→ PROBLEM TO SOLVE:
Return the whole listing, line for line, without the pictures in it.

→ DATA SEGMENT:
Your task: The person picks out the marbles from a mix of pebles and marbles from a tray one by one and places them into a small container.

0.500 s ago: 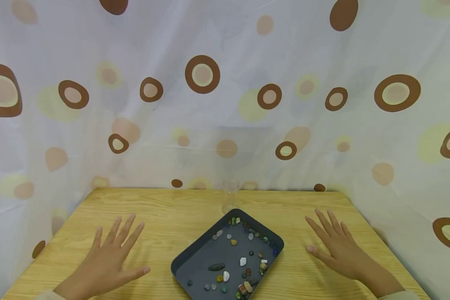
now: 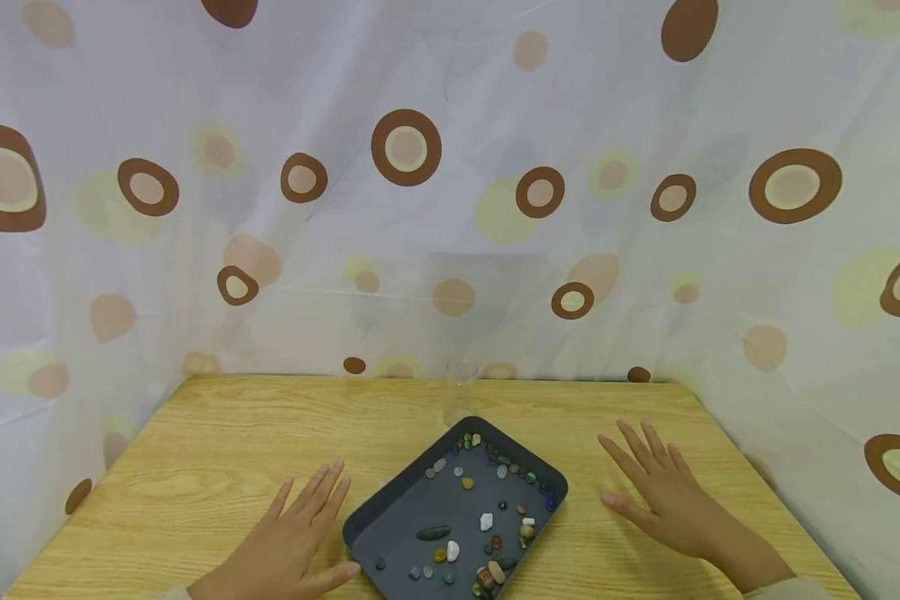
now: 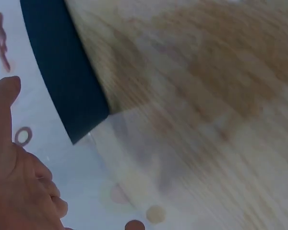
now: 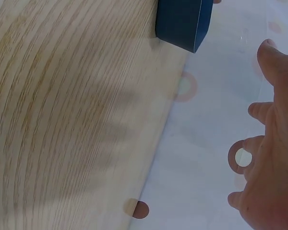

→ WRITTEN RESPONSE:
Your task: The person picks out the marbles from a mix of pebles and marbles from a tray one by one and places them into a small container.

0.500 s ago: 
now: 
now: 
now: 

No additional output will be generated.